In the records that follow, find the line with "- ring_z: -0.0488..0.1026"; from there, retype every line exactly through the line with "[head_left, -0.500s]", which also belongs to the answer.

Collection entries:
========================
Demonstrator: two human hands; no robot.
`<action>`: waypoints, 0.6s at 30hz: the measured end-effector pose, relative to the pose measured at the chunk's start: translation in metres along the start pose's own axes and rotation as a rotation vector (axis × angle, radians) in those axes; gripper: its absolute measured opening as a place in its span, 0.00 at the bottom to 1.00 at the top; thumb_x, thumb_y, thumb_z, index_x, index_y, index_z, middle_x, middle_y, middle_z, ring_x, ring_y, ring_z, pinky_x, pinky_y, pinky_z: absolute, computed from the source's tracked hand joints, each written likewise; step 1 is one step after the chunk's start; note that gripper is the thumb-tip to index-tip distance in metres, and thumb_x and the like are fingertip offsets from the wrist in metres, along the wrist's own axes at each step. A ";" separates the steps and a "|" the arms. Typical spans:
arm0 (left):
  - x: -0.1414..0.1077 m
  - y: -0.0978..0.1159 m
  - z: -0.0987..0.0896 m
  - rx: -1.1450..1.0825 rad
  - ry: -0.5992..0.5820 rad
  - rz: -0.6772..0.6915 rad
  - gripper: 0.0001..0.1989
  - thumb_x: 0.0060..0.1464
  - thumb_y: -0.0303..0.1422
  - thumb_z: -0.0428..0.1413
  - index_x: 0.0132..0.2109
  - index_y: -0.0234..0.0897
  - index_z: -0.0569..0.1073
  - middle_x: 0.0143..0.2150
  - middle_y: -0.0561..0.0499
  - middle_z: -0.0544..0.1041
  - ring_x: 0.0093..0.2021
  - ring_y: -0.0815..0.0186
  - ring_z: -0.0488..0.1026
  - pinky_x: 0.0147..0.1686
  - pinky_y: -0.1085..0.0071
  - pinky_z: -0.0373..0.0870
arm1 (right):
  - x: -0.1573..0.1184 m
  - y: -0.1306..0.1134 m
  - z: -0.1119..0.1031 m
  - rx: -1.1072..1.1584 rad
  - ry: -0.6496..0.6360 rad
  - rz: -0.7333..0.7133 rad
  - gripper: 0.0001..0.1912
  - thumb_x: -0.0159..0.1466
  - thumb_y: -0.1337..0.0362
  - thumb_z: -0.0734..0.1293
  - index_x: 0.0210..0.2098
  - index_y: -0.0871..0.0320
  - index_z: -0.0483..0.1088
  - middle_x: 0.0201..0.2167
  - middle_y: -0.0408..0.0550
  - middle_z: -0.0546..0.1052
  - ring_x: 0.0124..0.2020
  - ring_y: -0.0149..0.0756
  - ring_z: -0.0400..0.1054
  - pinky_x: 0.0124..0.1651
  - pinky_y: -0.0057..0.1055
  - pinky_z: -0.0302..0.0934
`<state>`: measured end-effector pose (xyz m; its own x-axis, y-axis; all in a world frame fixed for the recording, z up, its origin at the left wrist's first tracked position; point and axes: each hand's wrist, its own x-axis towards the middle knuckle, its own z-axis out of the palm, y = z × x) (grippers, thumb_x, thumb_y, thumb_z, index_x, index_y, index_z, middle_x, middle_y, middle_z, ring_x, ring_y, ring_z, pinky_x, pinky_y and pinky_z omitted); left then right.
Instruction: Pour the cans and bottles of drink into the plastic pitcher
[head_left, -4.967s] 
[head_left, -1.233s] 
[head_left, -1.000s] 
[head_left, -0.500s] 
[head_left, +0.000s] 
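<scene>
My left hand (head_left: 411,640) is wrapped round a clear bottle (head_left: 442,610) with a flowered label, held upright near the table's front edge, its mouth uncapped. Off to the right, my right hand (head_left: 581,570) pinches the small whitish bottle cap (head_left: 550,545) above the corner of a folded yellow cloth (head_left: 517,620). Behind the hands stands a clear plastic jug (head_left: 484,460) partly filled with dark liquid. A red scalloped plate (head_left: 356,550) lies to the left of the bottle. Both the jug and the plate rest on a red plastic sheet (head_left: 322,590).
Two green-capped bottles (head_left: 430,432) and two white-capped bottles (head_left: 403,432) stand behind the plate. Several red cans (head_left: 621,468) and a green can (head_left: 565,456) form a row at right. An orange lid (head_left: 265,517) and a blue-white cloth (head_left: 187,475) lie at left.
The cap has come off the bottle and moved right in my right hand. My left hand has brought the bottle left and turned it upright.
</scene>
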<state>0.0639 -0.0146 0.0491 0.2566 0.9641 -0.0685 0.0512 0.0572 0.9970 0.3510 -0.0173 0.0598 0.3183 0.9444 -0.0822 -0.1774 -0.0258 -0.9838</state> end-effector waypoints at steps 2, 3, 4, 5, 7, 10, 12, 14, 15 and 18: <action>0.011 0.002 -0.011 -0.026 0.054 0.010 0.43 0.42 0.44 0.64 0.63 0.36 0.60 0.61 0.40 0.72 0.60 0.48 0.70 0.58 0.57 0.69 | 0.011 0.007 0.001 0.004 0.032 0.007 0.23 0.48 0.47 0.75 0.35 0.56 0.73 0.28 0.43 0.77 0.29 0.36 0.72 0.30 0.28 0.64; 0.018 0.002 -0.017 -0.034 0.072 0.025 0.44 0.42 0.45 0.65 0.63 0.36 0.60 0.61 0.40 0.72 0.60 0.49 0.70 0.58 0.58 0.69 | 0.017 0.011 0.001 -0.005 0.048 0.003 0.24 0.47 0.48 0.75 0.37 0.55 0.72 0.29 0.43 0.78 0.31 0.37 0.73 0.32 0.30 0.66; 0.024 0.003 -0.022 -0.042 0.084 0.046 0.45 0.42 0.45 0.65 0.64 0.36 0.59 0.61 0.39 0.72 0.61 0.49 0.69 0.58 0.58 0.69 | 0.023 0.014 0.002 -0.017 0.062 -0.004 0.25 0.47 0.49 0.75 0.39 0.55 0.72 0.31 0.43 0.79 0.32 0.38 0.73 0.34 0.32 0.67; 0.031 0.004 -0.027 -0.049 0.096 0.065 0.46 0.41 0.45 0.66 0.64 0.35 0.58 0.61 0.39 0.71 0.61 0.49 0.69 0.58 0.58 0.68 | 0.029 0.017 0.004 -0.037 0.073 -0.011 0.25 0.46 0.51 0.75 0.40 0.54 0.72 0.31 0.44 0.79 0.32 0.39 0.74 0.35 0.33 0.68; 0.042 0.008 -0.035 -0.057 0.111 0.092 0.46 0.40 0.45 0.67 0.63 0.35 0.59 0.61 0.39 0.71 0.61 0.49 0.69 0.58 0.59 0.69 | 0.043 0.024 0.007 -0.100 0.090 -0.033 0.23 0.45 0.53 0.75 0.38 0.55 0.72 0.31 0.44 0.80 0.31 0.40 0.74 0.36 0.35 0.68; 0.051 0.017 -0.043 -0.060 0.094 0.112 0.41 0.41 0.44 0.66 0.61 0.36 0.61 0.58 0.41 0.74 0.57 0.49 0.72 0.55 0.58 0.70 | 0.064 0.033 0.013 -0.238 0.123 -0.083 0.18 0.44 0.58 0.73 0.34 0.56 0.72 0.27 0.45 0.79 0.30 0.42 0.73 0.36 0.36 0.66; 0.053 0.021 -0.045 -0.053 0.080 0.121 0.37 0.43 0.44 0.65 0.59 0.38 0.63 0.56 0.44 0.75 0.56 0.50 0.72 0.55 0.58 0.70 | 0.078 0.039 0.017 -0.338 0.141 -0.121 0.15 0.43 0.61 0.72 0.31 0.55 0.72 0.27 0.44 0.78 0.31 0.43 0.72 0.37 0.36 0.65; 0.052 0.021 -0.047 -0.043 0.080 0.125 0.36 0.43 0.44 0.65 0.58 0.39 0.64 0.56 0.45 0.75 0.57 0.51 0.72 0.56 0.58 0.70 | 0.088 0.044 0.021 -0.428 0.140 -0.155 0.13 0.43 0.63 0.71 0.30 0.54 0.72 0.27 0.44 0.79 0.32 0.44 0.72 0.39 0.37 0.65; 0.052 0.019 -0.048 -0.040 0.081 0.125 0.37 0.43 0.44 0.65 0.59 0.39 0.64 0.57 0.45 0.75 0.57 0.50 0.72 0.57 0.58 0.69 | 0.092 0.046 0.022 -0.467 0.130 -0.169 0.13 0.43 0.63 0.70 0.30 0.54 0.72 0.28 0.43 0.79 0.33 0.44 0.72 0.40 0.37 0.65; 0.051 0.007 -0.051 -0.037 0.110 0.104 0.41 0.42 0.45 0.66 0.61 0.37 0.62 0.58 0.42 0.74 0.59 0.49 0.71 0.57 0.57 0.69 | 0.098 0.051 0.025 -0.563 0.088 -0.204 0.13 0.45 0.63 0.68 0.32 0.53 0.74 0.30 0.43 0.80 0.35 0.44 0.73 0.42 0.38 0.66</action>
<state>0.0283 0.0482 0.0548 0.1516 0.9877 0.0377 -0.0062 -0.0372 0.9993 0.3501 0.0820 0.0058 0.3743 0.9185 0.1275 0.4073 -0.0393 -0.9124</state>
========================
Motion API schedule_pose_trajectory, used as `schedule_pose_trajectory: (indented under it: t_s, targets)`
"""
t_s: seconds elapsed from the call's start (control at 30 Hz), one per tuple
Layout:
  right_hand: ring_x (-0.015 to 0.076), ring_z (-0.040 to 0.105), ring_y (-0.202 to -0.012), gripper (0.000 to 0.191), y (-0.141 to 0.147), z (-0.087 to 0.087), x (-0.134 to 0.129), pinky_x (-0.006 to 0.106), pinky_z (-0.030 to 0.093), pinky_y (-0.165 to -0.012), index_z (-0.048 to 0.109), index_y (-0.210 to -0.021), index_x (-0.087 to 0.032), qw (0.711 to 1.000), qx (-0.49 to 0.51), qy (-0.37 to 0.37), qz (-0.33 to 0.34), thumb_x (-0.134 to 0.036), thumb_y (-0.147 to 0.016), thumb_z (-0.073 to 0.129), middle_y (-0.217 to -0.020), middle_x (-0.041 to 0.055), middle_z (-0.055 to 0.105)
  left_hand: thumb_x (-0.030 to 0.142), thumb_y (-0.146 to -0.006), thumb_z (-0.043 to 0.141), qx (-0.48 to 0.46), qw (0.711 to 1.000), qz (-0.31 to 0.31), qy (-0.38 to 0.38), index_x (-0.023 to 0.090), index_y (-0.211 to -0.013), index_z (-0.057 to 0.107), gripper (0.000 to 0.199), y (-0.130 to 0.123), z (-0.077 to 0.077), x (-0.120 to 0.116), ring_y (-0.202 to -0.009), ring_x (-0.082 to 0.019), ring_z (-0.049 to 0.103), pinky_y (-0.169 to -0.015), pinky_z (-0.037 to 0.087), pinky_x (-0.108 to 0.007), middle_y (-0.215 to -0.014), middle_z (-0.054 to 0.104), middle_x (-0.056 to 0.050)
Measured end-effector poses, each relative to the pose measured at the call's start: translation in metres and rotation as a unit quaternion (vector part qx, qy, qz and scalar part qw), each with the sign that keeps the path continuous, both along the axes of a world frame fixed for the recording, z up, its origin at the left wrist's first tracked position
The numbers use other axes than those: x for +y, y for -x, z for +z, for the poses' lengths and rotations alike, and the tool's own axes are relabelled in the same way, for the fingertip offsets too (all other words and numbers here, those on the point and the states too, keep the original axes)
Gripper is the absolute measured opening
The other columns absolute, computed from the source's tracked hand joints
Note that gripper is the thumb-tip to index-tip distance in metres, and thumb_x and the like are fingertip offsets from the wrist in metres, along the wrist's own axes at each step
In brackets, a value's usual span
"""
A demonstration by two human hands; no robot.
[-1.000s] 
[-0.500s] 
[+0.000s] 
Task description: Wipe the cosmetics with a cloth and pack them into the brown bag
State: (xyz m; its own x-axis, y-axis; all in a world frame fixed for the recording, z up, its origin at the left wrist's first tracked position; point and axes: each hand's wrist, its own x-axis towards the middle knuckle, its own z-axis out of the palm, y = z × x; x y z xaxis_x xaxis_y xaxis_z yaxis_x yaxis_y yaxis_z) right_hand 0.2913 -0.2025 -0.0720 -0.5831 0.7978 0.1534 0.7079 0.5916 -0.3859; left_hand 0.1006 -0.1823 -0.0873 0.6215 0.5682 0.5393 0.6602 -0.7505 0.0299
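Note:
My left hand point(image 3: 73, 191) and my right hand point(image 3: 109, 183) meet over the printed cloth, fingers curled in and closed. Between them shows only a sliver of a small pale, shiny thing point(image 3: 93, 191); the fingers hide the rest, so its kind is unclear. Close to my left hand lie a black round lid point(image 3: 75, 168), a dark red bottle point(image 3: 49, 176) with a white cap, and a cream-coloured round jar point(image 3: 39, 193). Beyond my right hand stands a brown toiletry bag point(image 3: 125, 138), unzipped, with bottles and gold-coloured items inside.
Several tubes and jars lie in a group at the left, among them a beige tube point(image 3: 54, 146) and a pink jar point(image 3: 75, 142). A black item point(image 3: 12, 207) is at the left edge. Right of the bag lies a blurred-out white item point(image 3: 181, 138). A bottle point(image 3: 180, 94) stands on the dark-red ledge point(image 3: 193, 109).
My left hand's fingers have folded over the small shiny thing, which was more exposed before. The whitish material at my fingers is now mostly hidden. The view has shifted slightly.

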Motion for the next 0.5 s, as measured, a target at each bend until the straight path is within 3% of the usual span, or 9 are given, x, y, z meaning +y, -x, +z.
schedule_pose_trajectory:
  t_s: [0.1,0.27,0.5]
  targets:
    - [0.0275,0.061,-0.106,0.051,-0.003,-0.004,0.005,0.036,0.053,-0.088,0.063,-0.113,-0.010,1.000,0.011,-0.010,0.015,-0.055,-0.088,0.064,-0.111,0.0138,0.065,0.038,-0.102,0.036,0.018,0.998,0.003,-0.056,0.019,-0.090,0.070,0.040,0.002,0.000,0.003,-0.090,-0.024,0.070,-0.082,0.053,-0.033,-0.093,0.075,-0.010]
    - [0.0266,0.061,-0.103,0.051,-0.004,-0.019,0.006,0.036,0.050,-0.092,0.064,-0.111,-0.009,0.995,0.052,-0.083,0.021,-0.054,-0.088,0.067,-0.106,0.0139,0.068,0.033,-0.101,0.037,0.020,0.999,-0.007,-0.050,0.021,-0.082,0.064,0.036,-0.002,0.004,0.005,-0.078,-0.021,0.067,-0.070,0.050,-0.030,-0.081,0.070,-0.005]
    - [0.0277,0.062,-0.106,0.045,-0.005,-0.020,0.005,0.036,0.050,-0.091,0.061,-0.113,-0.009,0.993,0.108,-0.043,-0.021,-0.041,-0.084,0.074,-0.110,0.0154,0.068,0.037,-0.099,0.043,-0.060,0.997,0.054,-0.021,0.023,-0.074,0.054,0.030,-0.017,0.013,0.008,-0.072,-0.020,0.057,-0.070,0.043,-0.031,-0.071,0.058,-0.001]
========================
Task solution:
  - ring_z: -0.0488..0.1026
  - pinky_x: 0.0147..0.1686
  - pinky_y: -0.1085..0.0071
  - pinky_z: -0.0373..0.0870
arm1 (right):
  - x: -0.1573..0.1184 m
  - y: -0.1306..0.1134 m
  - z: -0.1119..0.1031 m
  - rx: -1.1072..1.1584 rad
  - ry: -0.6496..0.6360 rad
  - rz: -0.7333..0.7133 rad
  - gripper: 0.0001..0.1912
  - thumb_x: -0.0159..0.1466
  - thumb_y: -0.1337..0.0362
  - thumb_z: -0.0734..0.1293
  - index_x: 0.0210..0.2098
  - index_y: -0.0871..0.0320
  - index_z: -0.0483..0.1088
  - middle_x: 0.0201..0.2167
  - middle_y: -0.0408..0.0550
  - middle_z: -0.0546..0.1052
  - ring_x: 0.0124..0.2020
  - ring_y: -0.0149..0.0756
  - ring_z: -0.0400..0.1054
  - pinky_x: 0.0124..0.1651
  - pinky_y: -0.0057..0.1055
  - pinky_z: -0.0302..0.0934
`<state>`: measured end-effector pose (xyz m; its own x-axis, y-axis; all in a world frame fixed for the recording, z up, its origin at the left wrist's first tracked position; point and axes: each hand's wrist, its own x-axis towards the middle knuckle, its own z-axis out of the palm, y = z × x) (grippers, thumb_x, thumb_y, thumb_z, index_x, index_y, index_z, middle_x, middle_y, middle_z, ring_x, ring_y, ring_z, pinky_x, pinky_y and pinky_z omitted); left then right.
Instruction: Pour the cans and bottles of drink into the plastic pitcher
[head_left, -4.967s] 
[head_left, -1.233s] 
[head_left, -1.000s] 
[head_left, -0.500s] 

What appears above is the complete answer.